Enterprise actors point to studio and network for the show’s struggle
Last week Galaxy Con Live held a virtual panel with Star Trek: Enterprise stars John Billingsley, Connor Trinneer, and Dominic Keating (who dipped in and out due to tech issues). The panel covered a wide range of subjects, including how the show is finding a new audience in the age of streaming. After joking about how “we were the show that killed the franchise,” John Billingsley offered some of his own analysis of why the show wasn’t as big of a ratings success as previous Trek shows:
Billingsley: We came on after so many years of Star Trek, and in a number of those years, double-dipping.

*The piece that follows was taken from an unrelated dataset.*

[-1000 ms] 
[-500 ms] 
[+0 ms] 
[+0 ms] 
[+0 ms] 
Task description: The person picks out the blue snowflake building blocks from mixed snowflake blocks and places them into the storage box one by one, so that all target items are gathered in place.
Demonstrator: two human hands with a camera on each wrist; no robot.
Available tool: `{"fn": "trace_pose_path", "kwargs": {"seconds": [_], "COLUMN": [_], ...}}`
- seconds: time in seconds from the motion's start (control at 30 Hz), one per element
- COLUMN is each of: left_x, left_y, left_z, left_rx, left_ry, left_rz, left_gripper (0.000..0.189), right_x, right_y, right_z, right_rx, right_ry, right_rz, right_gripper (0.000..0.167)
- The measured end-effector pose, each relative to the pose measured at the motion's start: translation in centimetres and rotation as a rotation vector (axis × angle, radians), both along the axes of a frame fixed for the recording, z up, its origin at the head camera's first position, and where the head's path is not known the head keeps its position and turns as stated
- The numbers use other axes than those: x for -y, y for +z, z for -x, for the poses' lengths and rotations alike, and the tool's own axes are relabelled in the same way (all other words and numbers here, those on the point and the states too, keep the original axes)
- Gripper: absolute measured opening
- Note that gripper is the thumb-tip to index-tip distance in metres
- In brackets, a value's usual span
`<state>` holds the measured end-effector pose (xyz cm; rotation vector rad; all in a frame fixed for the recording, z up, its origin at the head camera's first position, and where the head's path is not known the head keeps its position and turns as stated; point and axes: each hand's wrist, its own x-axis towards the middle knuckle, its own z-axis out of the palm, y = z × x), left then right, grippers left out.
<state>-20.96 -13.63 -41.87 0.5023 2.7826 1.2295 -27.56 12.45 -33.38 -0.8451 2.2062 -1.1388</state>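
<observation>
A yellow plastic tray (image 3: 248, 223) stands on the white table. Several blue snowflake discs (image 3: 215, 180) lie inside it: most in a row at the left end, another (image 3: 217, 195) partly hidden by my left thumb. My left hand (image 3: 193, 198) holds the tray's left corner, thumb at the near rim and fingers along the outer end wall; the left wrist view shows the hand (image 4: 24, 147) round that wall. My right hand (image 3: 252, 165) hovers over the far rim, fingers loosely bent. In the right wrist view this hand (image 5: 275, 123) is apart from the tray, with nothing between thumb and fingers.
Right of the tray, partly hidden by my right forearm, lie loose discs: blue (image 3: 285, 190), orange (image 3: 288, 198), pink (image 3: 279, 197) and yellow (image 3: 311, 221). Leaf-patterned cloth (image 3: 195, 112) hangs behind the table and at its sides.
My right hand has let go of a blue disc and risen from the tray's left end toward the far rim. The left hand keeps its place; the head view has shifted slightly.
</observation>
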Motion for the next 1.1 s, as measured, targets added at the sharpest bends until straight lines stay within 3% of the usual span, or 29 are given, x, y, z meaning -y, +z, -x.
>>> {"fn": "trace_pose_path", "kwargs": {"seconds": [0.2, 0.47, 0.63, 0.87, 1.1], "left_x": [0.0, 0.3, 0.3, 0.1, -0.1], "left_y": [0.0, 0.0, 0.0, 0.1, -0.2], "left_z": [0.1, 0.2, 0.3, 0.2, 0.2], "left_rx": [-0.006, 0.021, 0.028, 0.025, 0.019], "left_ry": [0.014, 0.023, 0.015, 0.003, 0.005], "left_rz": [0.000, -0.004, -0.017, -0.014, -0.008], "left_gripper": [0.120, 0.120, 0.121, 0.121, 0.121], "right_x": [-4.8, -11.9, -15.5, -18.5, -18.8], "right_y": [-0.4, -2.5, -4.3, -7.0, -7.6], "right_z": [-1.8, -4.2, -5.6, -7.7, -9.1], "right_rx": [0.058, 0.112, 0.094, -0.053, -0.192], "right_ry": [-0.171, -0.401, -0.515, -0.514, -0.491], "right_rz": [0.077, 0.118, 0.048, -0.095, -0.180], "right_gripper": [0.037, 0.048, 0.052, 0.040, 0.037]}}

Deep Space Nine actually overlapped with Voyager, for instance. I think by the time we aired there was fatigue, understandable fatigue. The show did really at least need a year off. I always felt badly for [co-creators/executive producers] Rick [Berman] and Brannon [Braga] that they weren’t given that time…The bible for the show just needed a little more work. I think the notions were strong and I think with the character development they had some clarity. But in terms of an arc for the first season, I think the Suliban wasn’t quite as thought through as it maybe needed to be. I think there was a little bit more work needed on what the tonal balance was between the darkness of we are the first fucking ship and we don’t know what the fuck we are doing and the nature of what Star Trek is supposed to be, the optimistic spirit… It is a hard tone to strike for what they were trying to do.
Trinneer agreed with Billingsley’s assessment, adding ” You are right that things weren’t quite fleshed out.”
Billingsley then used a specific example from the episode “Strange New World” as an example of how Paramount and their former network UPN were not willing to take risks with the show:
Billingsley: And the studio itself also needed to kind of grapple with what they wanted to achieve. I remember there was an early episode where a crew member is transported and they come back. And in the first draft… it was pretty cool because this guy comes back and his head is where his ass is supposed to be and [flails around] ‘what the fuck!’ and we are afraid of the transporter. By the time it emerges and we are shooting it, the guy comes back from the transporter accident and he has got a little twig sticking out of his forehead. And that to me early on crystalized where I think the timidity of the network actually fucked us. To me there was another level of scariness that the show wanted to move towards, and I felt that the powers that be said, “But, but, but.”
Billingsley and Trinneer also added that the show suffered due to UPN not being available in some major markets, and that Enterprise was often preempted to make way for local sports events.
Manny Coto’s season four too meta?
Billingsley had high praise for writer Manny Coto who joined the series in the third season and became showrunner in the fourth:
Billingsley: It’s absolutely no slight to Brannon and Rick, but they had been writing Star Trek for many years. For Manny, I think there was a sense of joyousness of, ‘Oh boy, I get to write Star Trek!’ He was a lover and appreciator of the first series. A lot of the Mirror Universe, the how did the Klingons get their new faces, a lot of those love-letter episodes in the third and fourth seasons came about because Manny was deeply enamored with Star Trek.
However, the actors also had some disagreement on the fourth season, including those Mirror Universe episodes:
Trinneer: I did not like [the Mirror Universe episodes].
Billingsley: The fans kind of I think dug the Mirror Universe stories more than I did. I think it was all effect and no point. They said if the show had continued they would have gone back to that world and it would have been developed more, but I thought it was sort of banal.
Trinneer: I thought it was pandering.
Keating: They were good fun, John.
Billingsley: I don’t know. There are a few episodes I adored. There are some episodes in the third and fourth season that I thought were a little too meta.
GalaxyCon has more virtual Star Trek panels line up for Summer 2020.